Dataset section:
[Start of Attachment]

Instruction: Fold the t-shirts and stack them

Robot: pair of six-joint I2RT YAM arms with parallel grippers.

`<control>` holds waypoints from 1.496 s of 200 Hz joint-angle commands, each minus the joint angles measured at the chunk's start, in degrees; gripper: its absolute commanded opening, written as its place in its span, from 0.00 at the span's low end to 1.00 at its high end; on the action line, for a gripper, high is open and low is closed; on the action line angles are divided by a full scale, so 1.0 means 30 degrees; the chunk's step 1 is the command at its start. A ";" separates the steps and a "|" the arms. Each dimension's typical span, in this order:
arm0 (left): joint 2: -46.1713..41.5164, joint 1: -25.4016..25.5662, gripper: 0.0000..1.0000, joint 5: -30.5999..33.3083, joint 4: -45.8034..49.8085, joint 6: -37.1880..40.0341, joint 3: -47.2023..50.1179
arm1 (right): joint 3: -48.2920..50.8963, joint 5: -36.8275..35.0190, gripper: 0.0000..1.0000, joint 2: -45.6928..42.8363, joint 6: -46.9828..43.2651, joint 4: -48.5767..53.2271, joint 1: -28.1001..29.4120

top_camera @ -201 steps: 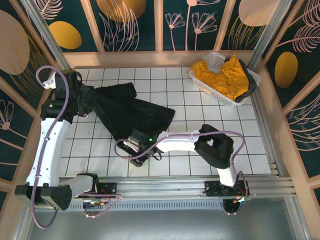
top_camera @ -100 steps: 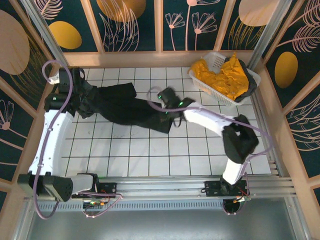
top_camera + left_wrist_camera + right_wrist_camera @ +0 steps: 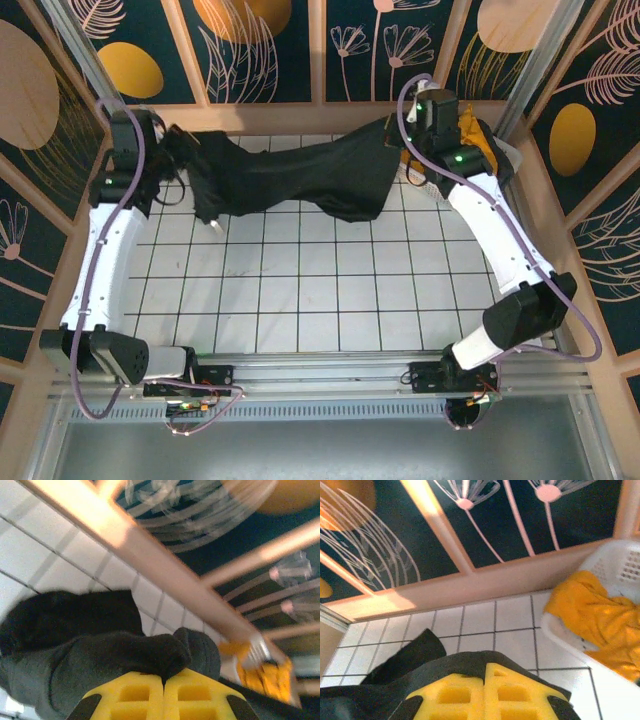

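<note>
Since the earlier frame your right pincer [image 3: 405,150] has carried its end of the black t-shirt [image 3: 300,180] from mid-table to the far right. Your left pincer [image 3: 175,152] has drawn back a little.

Entries:
- The tiled table [image 3: 320,290] shows bare squares on the near side of both pincers.
- The black t-shirt hangs stretched between the two pincers and sags below them. You cannot tell whether its low hem touches the tiles.
- The white basket [image 3: 620,560] sits just right of the right pincer and holds the mustard-yellow t-shirts [image 3: 592,612].
- Both pincers have their pads pressed together, each clamped on one end of the black fabric.
</note>
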State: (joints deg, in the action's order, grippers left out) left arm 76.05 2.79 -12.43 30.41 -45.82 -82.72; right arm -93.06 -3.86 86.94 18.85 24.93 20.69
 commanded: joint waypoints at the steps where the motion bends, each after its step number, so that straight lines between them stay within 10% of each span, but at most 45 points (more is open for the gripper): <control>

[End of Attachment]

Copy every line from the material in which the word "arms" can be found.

Robot: pair of six-joint I2RT YAM arms with parallel grippers.
`<control>` holds waypoints from 1.496 s of 200 Hz joint-angle commands, each minus the joint angles measured at the chunk's start, in degrees; gripper: its absolute commanded opening, written as its place in its span, from 0.00 at the span's low end to 1.00 at its high end; on the action line, for a gripper, high is open and low is closed; on the action line angles are divided by a full scale, so 1.0 means 30 degrees; the chunk's step 1 is the command at its start. A ";" separates the steps and a "|" the arms. Each dimension's typical span, in this order:

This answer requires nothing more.